▶ **Work instructions**
A word-for-word copy of the listing is needed. Retype it in full.

────────

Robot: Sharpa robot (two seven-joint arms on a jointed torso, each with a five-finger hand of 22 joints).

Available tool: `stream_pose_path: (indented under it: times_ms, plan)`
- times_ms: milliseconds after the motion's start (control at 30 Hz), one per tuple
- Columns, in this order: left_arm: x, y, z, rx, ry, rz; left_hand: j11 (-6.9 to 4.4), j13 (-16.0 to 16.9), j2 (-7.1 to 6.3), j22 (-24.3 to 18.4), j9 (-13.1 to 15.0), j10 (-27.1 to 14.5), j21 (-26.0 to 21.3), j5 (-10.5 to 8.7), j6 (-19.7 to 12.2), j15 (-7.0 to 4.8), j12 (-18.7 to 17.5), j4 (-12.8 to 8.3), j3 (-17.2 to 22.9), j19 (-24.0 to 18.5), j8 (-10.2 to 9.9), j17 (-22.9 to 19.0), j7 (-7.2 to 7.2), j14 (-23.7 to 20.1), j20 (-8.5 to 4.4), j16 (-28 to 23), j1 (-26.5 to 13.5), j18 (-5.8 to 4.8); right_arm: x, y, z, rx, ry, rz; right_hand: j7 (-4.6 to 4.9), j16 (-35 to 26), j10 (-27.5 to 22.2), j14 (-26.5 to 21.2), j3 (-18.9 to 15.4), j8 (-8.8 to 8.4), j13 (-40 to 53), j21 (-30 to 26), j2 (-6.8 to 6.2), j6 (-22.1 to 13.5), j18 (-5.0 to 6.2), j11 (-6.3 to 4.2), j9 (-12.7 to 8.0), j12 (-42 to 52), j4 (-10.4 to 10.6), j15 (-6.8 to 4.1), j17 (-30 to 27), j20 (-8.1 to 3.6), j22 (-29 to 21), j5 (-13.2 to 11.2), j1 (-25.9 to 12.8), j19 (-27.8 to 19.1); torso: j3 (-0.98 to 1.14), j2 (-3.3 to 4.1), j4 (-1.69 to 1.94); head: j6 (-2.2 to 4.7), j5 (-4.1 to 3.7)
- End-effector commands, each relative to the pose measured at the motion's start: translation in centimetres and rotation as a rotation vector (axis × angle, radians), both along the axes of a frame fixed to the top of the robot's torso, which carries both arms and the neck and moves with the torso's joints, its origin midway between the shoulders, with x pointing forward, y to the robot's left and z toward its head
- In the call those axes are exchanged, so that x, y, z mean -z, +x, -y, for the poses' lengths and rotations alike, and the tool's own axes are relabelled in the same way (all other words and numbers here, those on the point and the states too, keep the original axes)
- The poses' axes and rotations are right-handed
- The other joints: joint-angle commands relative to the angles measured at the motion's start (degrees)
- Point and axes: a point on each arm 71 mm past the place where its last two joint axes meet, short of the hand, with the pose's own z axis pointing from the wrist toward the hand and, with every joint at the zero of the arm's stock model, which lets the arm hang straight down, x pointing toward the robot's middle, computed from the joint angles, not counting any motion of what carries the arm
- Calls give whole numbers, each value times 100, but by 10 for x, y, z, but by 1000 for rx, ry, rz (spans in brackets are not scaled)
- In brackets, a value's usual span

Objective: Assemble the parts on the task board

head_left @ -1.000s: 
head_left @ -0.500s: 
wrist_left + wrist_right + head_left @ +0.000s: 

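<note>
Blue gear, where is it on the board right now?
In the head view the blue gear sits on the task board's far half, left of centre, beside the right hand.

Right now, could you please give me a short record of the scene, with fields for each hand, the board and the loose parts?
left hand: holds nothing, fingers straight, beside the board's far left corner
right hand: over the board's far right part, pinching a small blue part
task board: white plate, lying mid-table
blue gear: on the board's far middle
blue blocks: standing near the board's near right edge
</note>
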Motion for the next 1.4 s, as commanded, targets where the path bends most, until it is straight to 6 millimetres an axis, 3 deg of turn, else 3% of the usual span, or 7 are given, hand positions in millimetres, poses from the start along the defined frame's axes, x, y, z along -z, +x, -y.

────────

▶ **Task solution**
Robot: Sharpa robot (two seven-joint arms on a jointed torso, each with a five-finger hand of 22 joints).

Available tool: `stream_pose_path: (indented under it: times_ms, plan)`
- times_ms: milliseconds after the motion's start (control at 30 Hz), one per tuple
- Columns, in this order: left_arm: x, y, z, rx, ry, rz; left_hand: j11 (-6.9 to 4.4), j13 (-16.0 to 16.9), j2 (-7.1 to 6.3), j22 (-24.3 to 18.4), j9 (-13.1 to 15.0), j10 (-27.1 to 14.5), j21 (-26.0 to 21.3), j5 (-10.5 to 8.7), j6 (-19.7 to 12.2), j15 (-7.0 to 4.8), j12 (-18.7 to 17.5), j4 (-12.8 to 8.3), j3 (-17.2 to 22.9), j19 (-24.0 to 18.5), j8 (-10.2 to 9.9), j17 (-22.9 to 19.0), j7 (-7.2 to 7.2), j14 (-23.7 to 20.1), j20 (-8.5 to 4.4), j16 (-28 to 23), j1 (-26.5 to 13.5), j18 (-5.8 to 4.8); right_arm: x, y, z, rx, ry, rz; right_hand: j7 (-4.6 to 4.9), j16 (-35 to 26), j10 (-27.5 to 22.2), j14 (-26.5 to 21.2), j3 (-18.9 to 15.4), j8 (-8.8 to 8.4), j13 (-40 to 53), j21 (-30 to 26), j2 (-6.8 to 6.2), j6 (-22.1 to 13.5), j18 (-5.0 to 6.2), j11 (-6.3 to 4.2), j9 (-12.7 to 8.0), j12 (-42 to 52), j4 (-10.4 to 10.6), j15 (-6.8 to 4.1), j17 (-30 to 27), j20 (-8.1 to 3.6), j22 (-29 to 21), j5 (-13.2 to 11.2), j1 (-25.9 to 12.8), j19 (-27.8 to 19.1); torso: j3 (-0.98 to 1.14), j2 (-3.3 to 4.1), j4 (-1.69 to 1.94); head: j6 (-2.2 to 4.7), j5 (-4.1 to 3.7)
- End-effector commands, each relative to the pose measured at the motion's start: translation in centimetres and rotation as a rotation vector (axis × angle, radians), both along the axes of a frame fixed to the top of the robot's torso, which carries both arms and the neck and moves with the torso's joints, its origin midway between the shoulders, with x pointing forward, y to the robot's left and z toward its head
- In the call those axes are exchanged, so that x, y, z mean -z, +x, -y, for the poses' lengths and rotations alike, and the tool's own axes are relabelled in the same way (all other words and numbers here, those on the point and the states too, keep the original axes)
- The poses' axes and rotations are right-handed
- The other joints: joint-angle commands relative to the angles measured at the motion's start (degrees)
- Point and axes: a point on each arm 71 mm past the place where its last two joint axes meet, short of the hand, with the pose's own z axis pointing from the wrist toward the hand and, with every joint at the zero of the arm's stock model, which lets the arm hang straight down, x pointing toward the robot's middle, computed from the joint angles, not counting any motion of what carries the arm
- Calls give whole numbers, each value times 100, but by 10 for x, y, z, but by 1000 for rx, ry, rz (spans in brackets are not scaled)
- In brackets, a value's usual span

Objective: Assemble the parts on the task board

head_left @ -1.000s: 
head_left @ -0.500s: 
wrist_left + wrist_right + head_left @ +0.000s: 

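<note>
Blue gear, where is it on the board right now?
In the head view the blue gear sits on the task board's far half, left of centre, beside the right hand.

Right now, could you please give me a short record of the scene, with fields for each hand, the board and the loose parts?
left hand: holds nothing, fingers straight, beside the board's far left corner
right hand: over the board's far right part, pinching a small blue part
task board: white plate, lying mid-table
blue gear: on the board's far middle
blue blocks: standing near the board's near right edge
</note>
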Motion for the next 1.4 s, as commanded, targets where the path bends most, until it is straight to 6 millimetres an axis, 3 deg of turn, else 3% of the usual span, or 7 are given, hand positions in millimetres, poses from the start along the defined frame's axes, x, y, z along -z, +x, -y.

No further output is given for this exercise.